Der Wochenabschnitt Nasso wird stets entweder direkt vor oder nach Schawuot gelesen, was ein Indiz dafür ist, daß das vorherrschende Thema dieser Parascha einen starken Bezug zum Empfang der Tora hat, welcher an Schawuot gefeiert wird.

Die Tora wurde indes bereits gelehrt und gelernt, lange bevor sie am Berg Sinai im Jahre 2448 dem Jüdischen Volk gegeben wurde. Unsere Weisen sel. A. lehren uns, daß schon unsere Vorväter Abraham, Isaak und Jakob Tora-Experten waren. Und selbst davor noch war bereits Noach's Sohn Schem ein Rosch Jeschiwa, d.h. der Leiter einer Tora-Lehranstalt.

Nichtsdestoweniger war der Empfang der Tora am Berg Sinai nicht nur eine bloße Formalität, bei der die Tora nun sozusagen ganz offiziell dem Jüdischen Volk übergeben wurde. Am Berg Sinai fand vielmehr eine signifikante Veränderung statt, bei der die Spiritualität der Tora und die physische Welt in der wir leben miteinander kompatibel gemacht wurden. Der Midrasch erklärt hierzu, daß vor dem Empfang der Tora, G-tt es so vorgesehen hat, daß Spiritualität und Körperlichkeit bzw. Weltlichkeit keine anhaltende Verbindung miteinander aufrechterhalten können. Mit dem Empfang der Tora am Berg Sinai wurde dieses G-ttliche Dekret aufgehoben (siehe Midrasch Tanchuma, Nasso 16).
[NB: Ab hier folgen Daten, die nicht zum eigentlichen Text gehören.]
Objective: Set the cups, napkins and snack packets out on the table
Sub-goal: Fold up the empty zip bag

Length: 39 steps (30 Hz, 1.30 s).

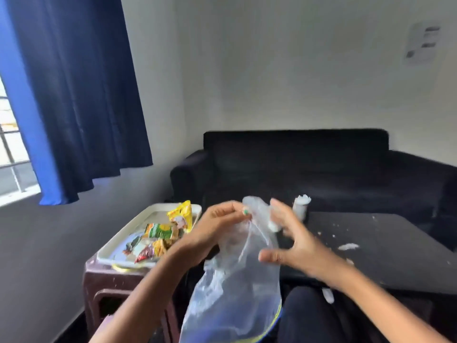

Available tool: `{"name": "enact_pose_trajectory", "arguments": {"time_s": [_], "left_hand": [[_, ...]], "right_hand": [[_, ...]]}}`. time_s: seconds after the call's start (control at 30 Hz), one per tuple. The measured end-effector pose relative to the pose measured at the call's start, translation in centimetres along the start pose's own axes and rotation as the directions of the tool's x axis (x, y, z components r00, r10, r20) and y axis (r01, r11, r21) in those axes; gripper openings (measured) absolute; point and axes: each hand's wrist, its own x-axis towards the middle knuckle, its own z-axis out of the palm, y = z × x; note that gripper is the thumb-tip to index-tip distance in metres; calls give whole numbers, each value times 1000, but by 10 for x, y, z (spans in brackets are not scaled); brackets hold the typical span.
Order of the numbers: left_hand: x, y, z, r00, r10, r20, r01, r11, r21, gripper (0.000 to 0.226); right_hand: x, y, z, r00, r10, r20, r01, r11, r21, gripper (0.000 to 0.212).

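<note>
A clear, crumpled plastic bag with a yellow-and-blue zip strip (235, 288) hangs between a seated person's two hands, its upper edge pinched shut in the grip of the left hand (217, 226), thumb and fingertips closed on the film near a small green mark. The right hand (294, 243) hovers just right of the bag's top with fingers spread wide and curled, holding nothing; motion blur hides whether its fingertips touch the plastic. The bag's lower end droops towards the person's lap, beside a dark-trousered knee (314, 318). Left of the left-hand grip, a heap of yellow, green and red foil snack packets (163, 233) lies in a cream rectangular plastic tray (118, 241), one yellow packet standing on end at the far side. The tray rests on a brown plastic stool (116, 283). Beyond the right hand, a blurred white stack, possibly cups or napkins (300, 206), stands upright at the far edge of a low black desk (385, 253), whose top is strewn with white scraps (347, 246). Behind the desk sits a black fabric sofa (321, 167) against a white wall, and a blue curtain (74, 95) hangs over a window at far left
</note>
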Motion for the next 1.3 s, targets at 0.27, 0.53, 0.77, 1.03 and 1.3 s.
{"name": "enact_pose_trajectory", "arguments": {"time_s": [0.27,0.53,0.77,1.03,1.3], "left_hand": [[-2,0,21,988,70,137,-92,983,158,21],[-6,-3,32,982,130,139,-157,966,206,30],[-5,-15,17,999,-10,43,-14,848,530,101],[-8,-68,31,879,-308,364,210,935,286,53],[-3,-71,19,918,-392,-66,396,915,81,31]], "right_hand": [[-3,1,16,996,-82,-20,83,996,32,80],[-4,18,19,952,0,-306,59,981,182,31],[0,23,-6,807,131,-576,75,945,320,5],[-1,18,-6,749,178,-638,146,895,422,19],[-13,29,11,768,-451,-454,186,836,-516,44]]}}
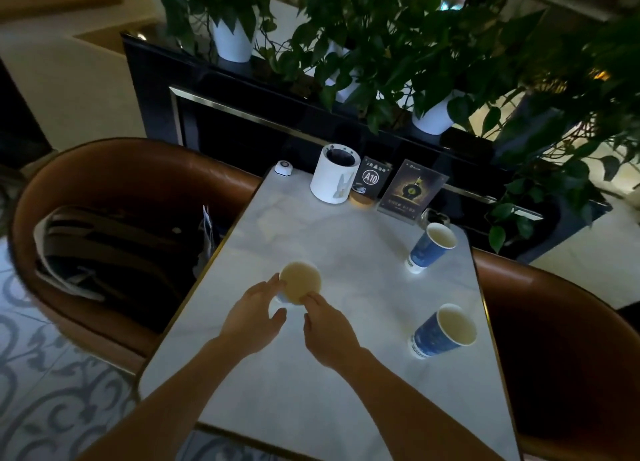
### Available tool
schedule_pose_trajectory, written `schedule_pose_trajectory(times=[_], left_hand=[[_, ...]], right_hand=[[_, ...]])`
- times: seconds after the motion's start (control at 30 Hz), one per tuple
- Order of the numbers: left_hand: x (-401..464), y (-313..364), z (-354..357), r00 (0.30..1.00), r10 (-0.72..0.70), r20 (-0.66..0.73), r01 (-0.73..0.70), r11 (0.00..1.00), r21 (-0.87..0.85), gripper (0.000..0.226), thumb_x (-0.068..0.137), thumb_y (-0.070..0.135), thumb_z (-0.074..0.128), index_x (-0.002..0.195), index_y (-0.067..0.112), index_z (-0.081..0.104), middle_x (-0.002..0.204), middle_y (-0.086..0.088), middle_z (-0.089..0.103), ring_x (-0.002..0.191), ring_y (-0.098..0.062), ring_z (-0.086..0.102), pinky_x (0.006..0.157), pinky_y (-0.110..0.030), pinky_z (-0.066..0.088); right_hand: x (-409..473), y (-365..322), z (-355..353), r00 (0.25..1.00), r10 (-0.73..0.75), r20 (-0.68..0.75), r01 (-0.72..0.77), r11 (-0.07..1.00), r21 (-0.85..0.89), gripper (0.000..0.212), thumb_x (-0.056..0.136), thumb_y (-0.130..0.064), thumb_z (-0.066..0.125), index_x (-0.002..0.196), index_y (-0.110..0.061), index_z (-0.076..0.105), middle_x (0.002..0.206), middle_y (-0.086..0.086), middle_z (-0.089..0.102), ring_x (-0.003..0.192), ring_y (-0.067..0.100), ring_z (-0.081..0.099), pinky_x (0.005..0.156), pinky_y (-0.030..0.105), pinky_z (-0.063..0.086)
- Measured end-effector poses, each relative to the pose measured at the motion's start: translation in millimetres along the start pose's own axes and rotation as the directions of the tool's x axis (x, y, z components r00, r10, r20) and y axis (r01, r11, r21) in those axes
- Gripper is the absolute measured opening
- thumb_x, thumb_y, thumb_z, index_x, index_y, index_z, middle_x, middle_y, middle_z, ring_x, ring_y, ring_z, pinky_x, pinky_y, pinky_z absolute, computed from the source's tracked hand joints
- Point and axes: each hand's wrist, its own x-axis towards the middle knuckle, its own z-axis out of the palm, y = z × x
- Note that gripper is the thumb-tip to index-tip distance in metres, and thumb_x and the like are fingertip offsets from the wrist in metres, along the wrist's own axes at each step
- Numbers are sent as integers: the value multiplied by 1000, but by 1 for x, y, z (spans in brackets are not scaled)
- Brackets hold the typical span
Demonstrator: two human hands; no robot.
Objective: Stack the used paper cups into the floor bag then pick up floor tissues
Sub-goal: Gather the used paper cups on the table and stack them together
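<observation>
Three blue paper cups stand upright on the white marble table (346, 374). The nearest cup (299, 282) is at the table's left-middle, its pale inside facing me. My left hand (254, 316) curls around its left side, fingers touching the rim and thumb apart below. My right hand (329, 329) touches the cup's near rim with its fingertips. A second cup (429, 247) stands at the far right. A third cup (443, 330) stands at the near right. No floor bag or tissues are in view.
A white cylindrical holder (334, 174), an A10 table sign (370, 180), a menu stand (410, 193) and a small call button (284, 167) line the table's far edge. Brown chairs (114, 190) flank the table; the left one holds a dark bag (114, 249). Potted plants (232, 34) hang over a black ledge behind.
</observation>
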Motion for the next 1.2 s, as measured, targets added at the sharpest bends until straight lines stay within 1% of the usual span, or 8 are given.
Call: schedule_pose_trajectory(times=[0.23, 0.43, 0.53, 0.7, 0.87, 1.0, 1.1, 1.2], left_hand=[[-20, 31, 8, 990, 75, -117, -85, 993, -76, 65, 90, 26, 62, 149, 27, 34, 145, 4, 51, 121, -18, 56, 99, -28, 45], [-41, 52, 29, 964, 109, -241, -130, 989, -74, 62, 85, 19, 70, 142, 26, 47, 135, 4, 60, 123, -20, 56, 97, -30, 48], [-50, 58, 39, 953, 158, -258, -169, 985, -21, 65, 80, 19, 76, 140, 26, 50, 135, 2, 61, 129, -23, 53, 99, -37, 49], [-62, 65, 47, 912, 324, -252, -335, 942, -2, 82, 69, 23, 87, 138, 24, 43, 129, -5, 65, 113, -27, 66, 90, -40, 55], [-77, 74, 51, 933, 289, -213, -325, 932, -160, 70, 85, 56, 57, 144, 50, 20, 134, 7, 56, 116, -10, 56, 97, -26, 47], [-84, 78, 44, 954, 274, -125, -295, 932, -210, 100, 68, 46, 82, 149, 29, 28, 139, 9, 52, 121, -9, 52, 96, -17, 37], [-86, 77, 39, 973, 209, -95, -227, 939, -258, 106, 57, 55, 85, 146, 33, 31, 133, 15, 56, 112, -7, 59, 90, -15, 45], [-89, 76, 36, 979, 204, -14, -198, 931, -308, 109, 49, 63, 84, 143, 36, 34, 123, 18, 62, 103, -5, 64, 84, -19, 54]], right_hand=[[-23, 8, 4, 973, 46, -226, -32, 997, 65, 34, 95, -18, 54, 128, -14, 56, 130, -1, 61, 105, 20, 65, 92, 28, 51], [-48, 19, 7, 914, 44, -404, -20, 998, 62, 23, 89, -30, 65, 109, -19, 68, 107, -5, 71, 90, 13, 68, 81, 25, 55], [-62, 29, 4, 883, 49, -466, -9, 996, 89, 17, 87, -25, 69, 102, -18, 70, 100, -3, 74, 85, 15, 70, 81, 24, 55], [-87, 38, -7, 840, 91, -534, -21, 990, 136, 16, 83, -16, 72, 99, -16, 70, 97, 1, 74, 87, 15, 68, 84, 10, 42], [-110, 37, -18, 818, 204, -537, -22, 945, 326, 8, 86, -21, 67, 94, -20, 67, 91, -12, 67, 78, 5, 62, 73, 14, 52], [-127, 28, -30, 845, 239, -478, 15, 884, 468, 11, 87, -17, 68, 88, -28, 65, 83, -23, 65, 79, 4, 63, 70, 10, 49], [-139, 21, -37, 863, 268, -428, 7, 842, 540, 15, 88, -18, 65, 85, -33, 63, 79, -22, 67, 83, 4, 64, 71, 9, 49], [-149, 19, -37, 867, 261, -424, 27, 826, 563, 10, 88, -36, 63, 86, -26, 65, 80, -14, 69, 80, 9, 65, 69, 11, 49]])
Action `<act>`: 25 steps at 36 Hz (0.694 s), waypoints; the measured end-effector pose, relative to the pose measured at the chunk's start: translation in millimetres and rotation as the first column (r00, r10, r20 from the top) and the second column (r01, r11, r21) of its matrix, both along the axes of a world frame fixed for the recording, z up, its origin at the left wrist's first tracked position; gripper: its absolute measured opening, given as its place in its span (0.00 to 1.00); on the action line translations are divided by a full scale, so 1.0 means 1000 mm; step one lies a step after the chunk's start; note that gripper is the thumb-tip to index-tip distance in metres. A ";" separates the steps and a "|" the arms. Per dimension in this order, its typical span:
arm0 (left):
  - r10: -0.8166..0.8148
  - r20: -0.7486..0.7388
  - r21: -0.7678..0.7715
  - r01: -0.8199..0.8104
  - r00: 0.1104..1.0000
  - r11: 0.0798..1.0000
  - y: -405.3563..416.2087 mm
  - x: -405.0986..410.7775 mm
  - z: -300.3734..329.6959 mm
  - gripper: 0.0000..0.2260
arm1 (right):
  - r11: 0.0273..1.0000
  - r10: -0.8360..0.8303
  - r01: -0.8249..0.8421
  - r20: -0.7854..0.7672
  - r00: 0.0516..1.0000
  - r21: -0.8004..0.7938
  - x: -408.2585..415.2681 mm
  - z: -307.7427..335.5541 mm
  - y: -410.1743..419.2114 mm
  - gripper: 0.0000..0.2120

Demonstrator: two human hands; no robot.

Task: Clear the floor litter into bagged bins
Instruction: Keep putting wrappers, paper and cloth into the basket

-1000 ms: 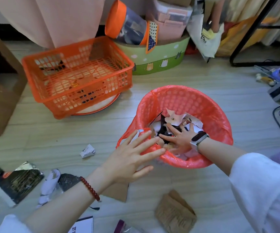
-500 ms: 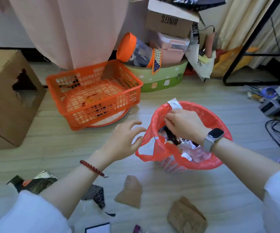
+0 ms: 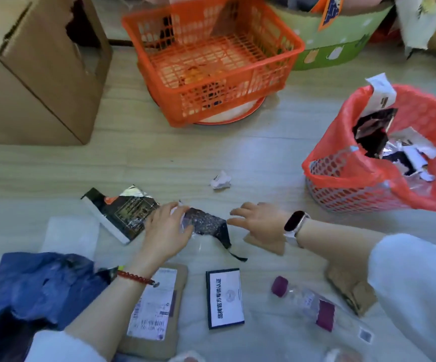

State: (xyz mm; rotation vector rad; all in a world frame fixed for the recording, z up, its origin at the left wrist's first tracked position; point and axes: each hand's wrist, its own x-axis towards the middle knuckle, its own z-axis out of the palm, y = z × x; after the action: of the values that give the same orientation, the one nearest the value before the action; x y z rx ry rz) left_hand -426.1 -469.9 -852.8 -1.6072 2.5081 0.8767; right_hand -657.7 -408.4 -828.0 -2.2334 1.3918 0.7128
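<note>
Floor left of the bagged bin: left hand grips dark wrapper, right hand spread, holding nothing; pickup underway, next lift binward.

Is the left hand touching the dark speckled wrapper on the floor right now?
Touching. The head view shows the left hand with fingers curled over the near end of the dark speckled wrapper; no gap between them.

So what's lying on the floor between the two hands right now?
A dark speckled wrapper, seen in the head view: the left hand grips its near end, and the open right hand reaches toward its far end.
</note>
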 end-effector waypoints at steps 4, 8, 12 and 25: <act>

Konsequenterweise, wenn wir heute Tora studieren, d.h. nach ihrem Empfang, erwerben wir dadurch nicht nur spirituelles Wissen und Bildung. Viel bedeutender ist noch, daß unsere physische Existenz hierdurch vom spirituellen Wesen der Tora durchdrungen, gestärkt und erhoben wird.

Um diesen Punkt zu betonen, lautet der Name der Parascha, die kurz vor oder nach Schawuot gelesen wird auch "Nasso", was soviel wie "herausheben" bedeutet, um deutlich zu machen, wie die Tora unsere physische Existenz tatsächlich heraushebt, und zwar auf eine wesentlich höhere Daseinsebene.

Hiervon können wir auch lernen, daß die Tora nicht nur dazu bestimmt ist, uns lediglich auf verstandesmäßiger oder gar spiritueller Ebene zu erheben. Die Tora soll unser Leben bis hin auf die niedrigsten physischen Ebenen erreichen und beeinflussen. Selbst die alltäglichsten und profansten Aktivitäten sollen durch unsere Beschäftigung mit der Tora emporgehoben werden, um somit den G-ttlichen Willen zu erfüllen und die "oberen Welten" mit den "unteren Welten" in Einklang zu bringen.